Read through the listing below, and copy every line where the string "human" appears.

Given data:
################

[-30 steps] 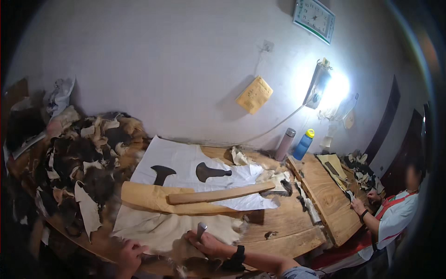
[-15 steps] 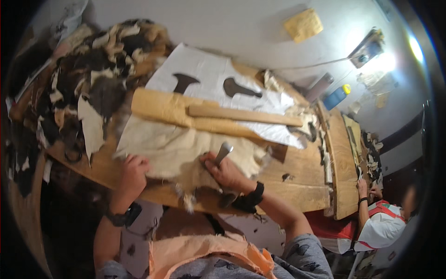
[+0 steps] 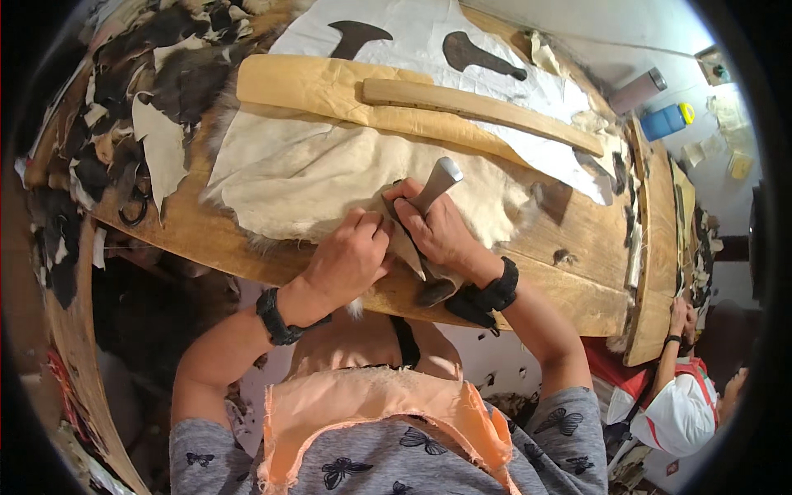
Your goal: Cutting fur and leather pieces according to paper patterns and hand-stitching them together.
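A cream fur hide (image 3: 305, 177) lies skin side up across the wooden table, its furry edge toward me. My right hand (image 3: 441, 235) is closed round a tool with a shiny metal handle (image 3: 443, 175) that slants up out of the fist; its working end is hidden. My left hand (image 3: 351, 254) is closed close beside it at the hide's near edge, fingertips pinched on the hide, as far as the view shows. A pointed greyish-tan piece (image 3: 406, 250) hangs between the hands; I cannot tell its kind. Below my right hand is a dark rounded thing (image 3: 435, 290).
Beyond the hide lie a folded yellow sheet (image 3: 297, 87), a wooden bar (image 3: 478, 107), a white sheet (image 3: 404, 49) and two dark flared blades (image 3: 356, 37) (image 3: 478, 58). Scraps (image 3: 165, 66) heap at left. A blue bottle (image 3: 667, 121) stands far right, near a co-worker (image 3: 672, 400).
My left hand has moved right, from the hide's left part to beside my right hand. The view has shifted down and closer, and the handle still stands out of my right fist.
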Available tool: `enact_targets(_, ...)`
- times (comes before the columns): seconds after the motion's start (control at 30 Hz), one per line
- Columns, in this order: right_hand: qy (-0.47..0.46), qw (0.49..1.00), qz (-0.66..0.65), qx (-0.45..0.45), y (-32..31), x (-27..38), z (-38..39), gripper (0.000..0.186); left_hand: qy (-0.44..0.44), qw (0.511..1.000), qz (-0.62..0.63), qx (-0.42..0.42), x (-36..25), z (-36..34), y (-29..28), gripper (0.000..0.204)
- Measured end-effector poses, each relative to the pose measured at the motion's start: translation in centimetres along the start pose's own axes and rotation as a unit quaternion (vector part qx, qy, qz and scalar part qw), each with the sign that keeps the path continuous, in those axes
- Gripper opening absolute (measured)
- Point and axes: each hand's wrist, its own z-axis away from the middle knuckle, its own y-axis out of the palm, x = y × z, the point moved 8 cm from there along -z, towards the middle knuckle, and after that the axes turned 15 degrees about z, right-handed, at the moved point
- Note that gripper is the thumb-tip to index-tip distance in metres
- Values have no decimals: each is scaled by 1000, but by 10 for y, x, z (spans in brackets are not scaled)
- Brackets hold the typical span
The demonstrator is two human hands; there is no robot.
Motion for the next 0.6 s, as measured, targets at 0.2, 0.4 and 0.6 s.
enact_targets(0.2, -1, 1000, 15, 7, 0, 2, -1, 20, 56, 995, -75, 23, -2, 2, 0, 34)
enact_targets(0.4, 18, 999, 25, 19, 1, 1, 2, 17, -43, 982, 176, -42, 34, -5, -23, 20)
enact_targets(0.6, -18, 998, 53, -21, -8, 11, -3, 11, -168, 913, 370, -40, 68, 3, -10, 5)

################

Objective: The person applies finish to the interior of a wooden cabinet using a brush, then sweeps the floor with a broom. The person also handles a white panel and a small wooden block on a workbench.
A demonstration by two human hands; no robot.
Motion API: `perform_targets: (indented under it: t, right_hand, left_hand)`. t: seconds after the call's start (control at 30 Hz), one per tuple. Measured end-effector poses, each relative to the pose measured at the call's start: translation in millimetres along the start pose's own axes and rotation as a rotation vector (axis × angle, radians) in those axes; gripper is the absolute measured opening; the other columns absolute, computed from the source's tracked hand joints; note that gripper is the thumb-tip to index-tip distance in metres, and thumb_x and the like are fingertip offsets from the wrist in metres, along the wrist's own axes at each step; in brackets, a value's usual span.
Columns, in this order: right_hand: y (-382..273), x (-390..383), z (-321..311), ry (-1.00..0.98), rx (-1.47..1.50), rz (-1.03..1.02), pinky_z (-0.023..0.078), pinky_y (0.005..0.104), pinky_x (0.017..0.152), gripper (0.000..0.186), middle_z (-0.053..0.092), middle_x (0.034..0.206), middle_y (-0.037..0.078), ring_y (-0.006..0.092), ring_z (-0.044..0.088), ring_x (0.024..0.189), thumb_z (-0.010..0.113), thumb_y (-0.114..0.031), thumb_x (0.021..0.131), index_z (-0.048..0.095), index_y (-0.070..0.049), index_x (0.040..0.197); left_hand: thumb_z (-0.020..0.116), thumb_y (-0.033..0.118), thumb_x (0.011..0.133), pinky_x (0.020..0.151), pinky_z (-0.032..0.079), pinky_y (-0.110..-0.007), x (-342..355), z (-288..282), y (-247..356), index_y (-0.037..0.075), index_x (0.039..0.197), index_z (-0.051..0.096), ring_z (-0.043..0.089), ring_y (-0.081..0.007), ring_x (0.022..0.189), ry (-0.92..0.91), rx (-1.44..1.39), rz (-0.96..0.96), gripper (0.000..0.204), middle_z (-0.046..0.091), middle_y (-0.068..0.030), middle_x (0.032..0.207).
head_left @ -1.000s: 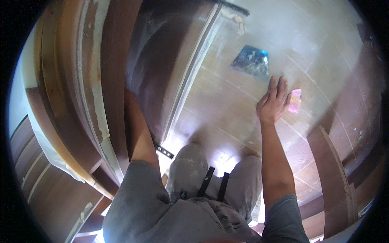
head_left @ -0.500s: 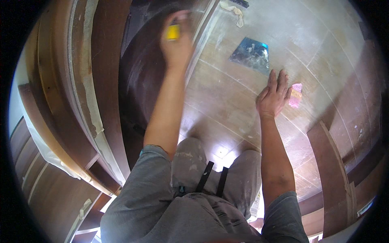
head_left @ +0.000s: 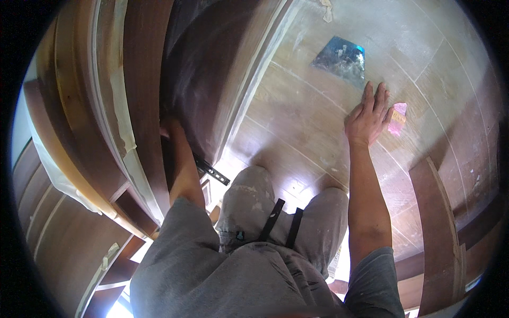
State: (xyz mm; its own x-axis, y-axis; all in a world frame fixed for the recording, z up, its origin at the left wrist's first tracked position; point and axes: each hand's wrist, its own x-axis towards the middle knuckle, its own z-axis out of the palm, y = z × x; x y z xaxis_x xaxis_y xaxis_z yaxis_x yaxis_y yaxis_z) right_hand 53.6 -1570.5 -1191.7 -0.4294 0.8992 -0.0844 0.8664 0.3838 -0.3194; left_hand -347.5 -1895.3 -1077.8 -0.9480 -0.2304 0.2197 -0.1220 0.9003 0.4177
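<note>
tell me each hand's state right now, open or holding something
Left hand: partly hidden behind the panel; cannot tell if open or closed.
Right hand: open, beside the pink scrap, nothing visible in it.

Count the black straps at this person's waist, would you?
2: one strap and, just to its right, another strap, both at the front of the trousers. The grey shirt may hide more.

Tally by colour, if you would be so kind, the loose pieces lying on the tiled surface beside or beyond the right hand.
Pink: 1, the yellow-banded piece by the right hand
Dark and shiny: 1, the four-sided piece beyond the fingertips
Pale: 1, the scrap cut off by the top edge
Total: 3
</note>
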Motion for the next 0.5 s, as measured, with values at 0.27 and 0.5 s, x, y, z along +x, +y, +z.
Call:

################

Solution for this task:
The demonstrator is two human hands; there is no robot.
A demonstration by two human hands; no robot.

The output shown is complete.